I find it increasingly difficult to get excited about new action-RPG titles. Over the years, we've seen more and more Souls-like clones, and as has been the case with battle royales, roguelikes, and any other design fad, it's reaching a point of no return for me. But that doesn't mean there aren't a few promising upcoming projects to keep an eye out for and Neople's The First Berserker: Khazan seems to be one such example.
For starters, if you've played a Souls-like before, you don't really need to know much more about how this game functions and operates. You play as a warrior-type character that uses powerful weapons and skills to tear through devastating and brutal enemies while working through a level structure that, while offering a few ways to venture off the beaten path to find secrets and alternative opportunities, does have quite a linear setup. The action is quite slow and sluggish and is defined by tight and often quite frustratingly hard dodge and parry mechanics, and the only way to ensure you keep progressing forward and maintain the necessary consumable health potions is to find and interact with glowing red souls that serve the exact same purpose as that of bonfires. The bones of this game are familiar and similar, which is why it's a very good thing that the art direction and story standout in a way that other ARPGs tend to stumble.
The First Berserker: Khazan is part of the wider Dungeon & Fighter franchise except it's set hundreds of years before the narrative that many recognise. It follows Khazan as he is accused of treason and forced into exile following the saving of the Pell Los Empire, and sees him embracing a darkness and using its powers to exact revenge on those that betrayed and looked to defame his legacy. Admittedly, it's quite a rudimentary revenge story powering this core but I will add that this is often more than a lot of ARPG's bring to the table, as this is a genre that is notoriously known for excellent gameplay and mechanics and middling or even nearly non-existent story. Cough, cough... Elden Ring.
As for the art direction, while The First Berserker: Khazan is a very dark and macabre game, the sort of experience you expect of an ARPG, it uses a cel-shaded style that makes it more closely resemble Tales of Arise or a Dragon Quest game. So, while there's a lot, perhaps even too much familiarity at times here, the art style does at least make the game stand out and even wow at times when you reach set piece locations at the top of a snowy mountain overlooking a moonlit valley, for example.
But anyway, back to the combat and action, the meat on the bones of this dish. From what I got to test at Gamescom it seemed as though while this game is demanding it isn't as punishing and cruel as some of its competitors. The hack and slash action is just responsive enough to not feel frustratingly hard to master and the enemy variety and level design is offered up in such a way that you can overcome and even avoid minor challenges between 'bonfires' without too much hassle. The bosses and larger enemies will still prove a big task to overcome, but they are manageable even after only a brief taste of the combat and mechanics.

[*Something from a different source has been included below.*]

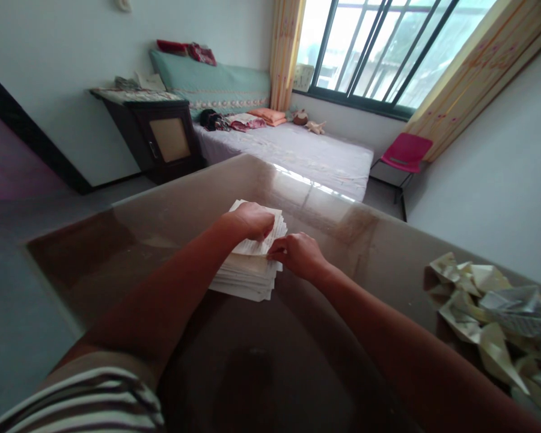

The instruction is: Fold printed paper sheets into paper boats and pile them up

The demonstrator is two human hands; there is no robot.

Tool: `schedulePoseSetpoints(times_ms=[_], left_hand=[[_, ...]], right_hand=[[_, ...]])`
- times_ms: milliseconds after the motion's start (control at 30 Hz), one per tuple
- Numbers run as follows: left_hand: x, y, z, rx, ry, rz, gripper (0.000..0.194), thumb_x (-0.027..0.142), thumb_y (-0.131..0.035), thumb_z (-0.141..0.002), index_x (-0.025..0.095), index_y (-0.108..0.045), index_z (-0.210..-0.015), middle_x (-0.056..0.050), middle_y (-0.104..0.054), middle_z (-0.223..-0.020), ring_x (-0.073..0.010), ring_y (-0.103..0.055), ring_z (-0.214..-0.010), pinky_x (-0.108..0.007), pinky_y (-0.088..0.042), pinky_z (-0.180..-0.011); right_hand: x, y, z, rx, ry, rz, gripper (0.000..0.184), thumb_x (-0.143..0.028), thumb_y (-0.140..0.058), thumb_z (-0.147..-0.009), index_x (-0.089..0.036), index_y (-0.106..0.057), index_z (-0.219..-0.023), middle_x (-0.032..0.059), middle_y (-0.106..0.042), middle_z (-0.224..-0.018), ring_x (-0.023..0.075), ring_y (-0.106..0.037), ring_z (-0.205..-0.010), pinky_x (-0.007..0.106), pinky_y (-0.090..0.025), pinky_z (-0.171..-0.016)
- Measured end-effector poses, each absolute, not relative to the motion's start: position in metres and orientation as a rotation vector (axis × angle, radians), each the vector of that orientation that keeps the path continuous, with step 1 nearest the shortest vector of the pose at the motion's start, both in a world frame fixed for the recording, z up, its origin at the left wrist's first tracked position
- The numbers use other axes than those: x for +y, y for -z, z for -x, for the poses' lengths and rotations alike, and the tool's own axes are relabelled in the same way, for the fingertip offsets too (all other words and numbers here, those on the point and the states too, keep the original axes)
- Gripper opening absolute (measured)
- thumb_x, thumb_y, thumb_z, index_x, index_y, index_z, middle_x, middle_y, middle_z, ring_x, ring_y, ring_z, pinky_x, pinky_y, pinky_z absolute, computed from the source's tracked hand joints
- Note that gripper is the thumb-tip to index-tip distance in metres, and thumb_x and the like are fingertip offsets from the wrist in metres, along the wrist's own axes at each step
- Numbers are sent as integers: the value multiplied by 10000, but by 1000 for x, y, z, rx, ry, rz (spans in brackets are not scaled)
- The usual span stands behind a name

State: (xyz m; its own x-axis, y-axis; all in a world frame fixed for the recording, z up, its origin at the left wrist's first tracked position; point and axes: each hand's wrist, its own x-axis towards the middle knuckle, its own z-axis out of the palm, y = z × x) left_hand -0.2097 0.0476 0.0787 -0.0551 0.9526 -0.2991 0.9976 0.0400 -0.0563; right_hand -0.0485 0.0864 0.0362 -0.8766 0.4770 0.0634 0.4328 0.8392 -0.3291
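Observation:
A stack of printed paper sheets (246, 279) lies on the glossy brown table (342, 337), its edges uneven. Over the far part of the stack rests my left hand (255, 221), its fingers curled down against the top sheet; whether they grip it is hidden. At the stack's right edge, my right hand (297, 254) has thumb and fingers pinched on a paper sheet (256, 246). That upper sheet seems folded or lifted across the middle of the pile.
Folded paper pieces (491, 307) are heaped at the table's right. Beyond the far table edge stand a bed (333, 159), a dark cabinet (135, 129) and a pink chair (407, 151). A window (369, 54) lets in light behind them.

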Motion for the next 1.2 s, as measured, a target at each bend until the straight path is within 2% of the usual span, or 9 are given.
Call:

The First Berserker: Khazan does buy into a few ARPG trends that to this day annoy me a tad. You still find and gather all manner of weird and mostly unexplained resources and materials. You still have to do the sad and demoralising walk back to where you died to reclaim your 'not-souls-but-souls' currency, something which is amplified if you fall to your death and aren't slain in glorious combat. And - I'm truly, truly hoping this was just part of the demo I tested and not something that will creep into the main build - whenever you enter the pause menu, the game doesn't pause... It just brings up the menu UI while action continues to unfold behind it. Essentially, if you find that the ARPG category has been in need of an evolution or a change, The First Berserker: Khazan is not the game to achieve such a feat.
But it's difficult to knock a game because of the faults (or predictability) of the genre. The sins of the father and all that jazz... As far as an ARPG goes, The First Berserker: Khazan seems to tick all the right boxes, and in a way that will probably be more appealing to the masses and even to those that still feel that Elden Ring and its Shadow of the Erdtree expansion went a step too far on the difficulty scale. Time will tell where this game fits in the category, but with launch planned for early 2025, we're already counting down the days to getting our hands on the game in its entirety.